# [WORK ORDER]
The copy must match the data below line for line and contain no images.

# [DATA]
"""

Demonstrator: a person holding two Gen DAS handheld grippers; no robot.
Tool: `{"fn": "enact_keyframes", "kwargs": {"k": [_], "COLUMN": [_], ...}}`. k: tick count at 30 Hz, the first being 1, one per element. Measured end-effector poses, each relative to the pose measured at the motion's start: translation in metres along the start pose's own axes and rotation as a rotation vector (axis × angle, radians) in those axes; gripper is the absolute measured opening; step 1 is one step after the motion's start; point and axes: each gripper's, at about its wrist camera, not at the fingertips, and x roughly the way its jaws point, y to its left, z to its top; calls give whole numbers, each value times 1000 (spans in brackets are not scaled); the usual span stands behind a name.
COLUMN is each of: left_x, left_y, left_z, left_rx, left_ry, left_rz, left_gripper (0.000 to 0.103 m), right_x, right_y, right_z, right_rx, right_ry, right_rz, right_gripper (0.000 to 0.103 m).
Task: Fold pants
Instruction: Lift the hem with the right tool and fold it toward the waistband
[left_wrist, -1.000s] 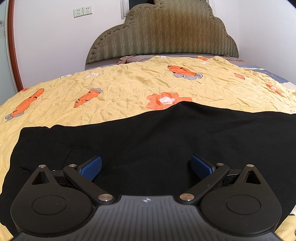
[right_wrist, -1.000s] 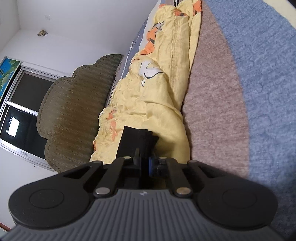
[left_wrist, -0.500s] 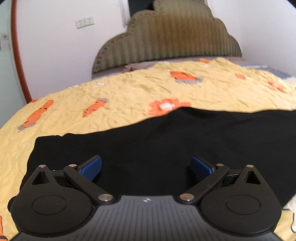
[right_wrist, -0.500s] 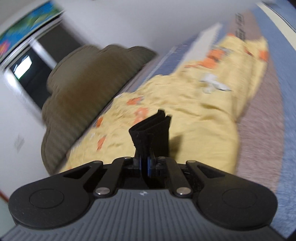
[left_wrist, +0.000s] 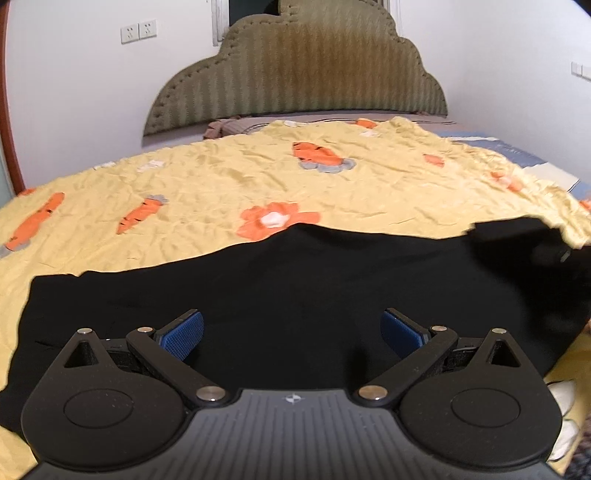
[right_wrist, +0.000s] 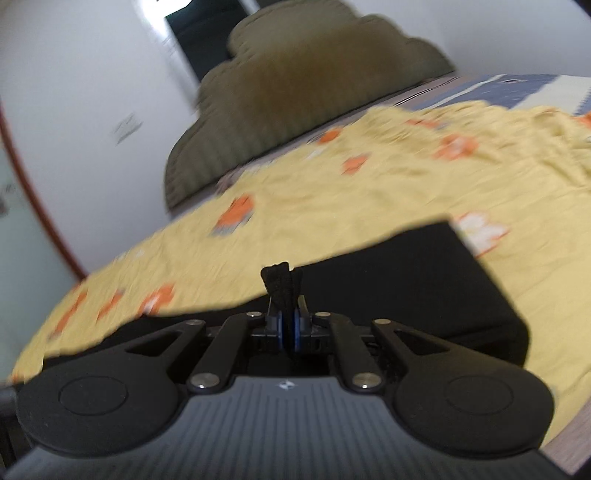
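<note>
Now the black pants (left_wrist: 295, 280) lie spread across the yellow carrot-print quilt (left_wrist: 258, 177) on the bed, one end lifted at the right edge of the left wrist view. The right gripper (right_wrist: 288, 330) has its fingers clamped together on a bunched fold of the pants, raised above the cloth. The left gripper (left_wrist: 291, 332) hovers over the pants with its blue-padded fingers (left_wrist: 183, 334) wide apart. Behind stands an olive headboard (left_wrist: 306, 70).

Matt black cloth pants (left_wrist: 295, 288) on a crinkled yellow cotton-like bedspread (left_wrist: 221, 177).
</note>
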Motion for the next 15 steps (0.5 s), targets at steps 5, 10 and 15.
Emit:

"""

# [WRITTEN RESPONSE]
Demonstrator: a person holding two Gen DAS handheld grippers; no robot.
Tool: `{"fn": "enact_keyframes", "kwargs": {"k": [_], "COLUMN": [_], ...}}`. k: tick count at 30 Hz, the first being 1, one per element. Measured end-effector poses, each relative to the pose measured at the motion's start: translation in metres along the start pose's own axes and rotation as a rotation vector (axis × angle, radians) in those axes; gripper is the absolute measured opening; step 1 is one step after the motion's start; point and axes: each gripper's, at about its wrist camera, not at the fingertips, and x roughly the way its jaws point, y to its left, z to its top; calls give whole numbers, each value times 1000 (spans in brackets are not scaled); the usual span stands behind a name.
COLUMN is each of: left_x, left_y, left_z, left_rx, left_ry, left_rz, left_gripper (0.000 to 0.103 m), right_x, right_y, right_z, right_rx, right_ry, right_rz, right_gripper (0.000 to 0.103 m).
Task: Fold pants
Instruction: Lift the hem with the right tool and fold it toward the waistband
[left_wrist, -1.000s] 
[right_wrist, -1.000s] 
[left_wrist, -0.500s] 
[right_wrist, -0.500s] 
[left_wrist, +0.000s] 
[right_wrist, +0.000s] 
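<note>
Now the black pants (left_wrist: 295, 280) lie spread across the yellow carrot-print quilt (left_wrist: 258, 177) on the bed, one end lifted at the right edge of the left wrist view. The right gripper (right_wrist: 288, 330) has its fingers clamped together on a bunched fold of the pants, raised above the cloth. The left gripper (left_wrist: 291, 332) hovers over the pants with its blue-padded fingers (left_wrist: 183, 334) wide apart. Behind stands an olive headboard (left_wrist: 306, 70).

Matt black cloth pants (left_wrist: 295, 288) on a crinkled yellow cotton-like bedspread (left_wrist: 221, 177).
</note>
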Motion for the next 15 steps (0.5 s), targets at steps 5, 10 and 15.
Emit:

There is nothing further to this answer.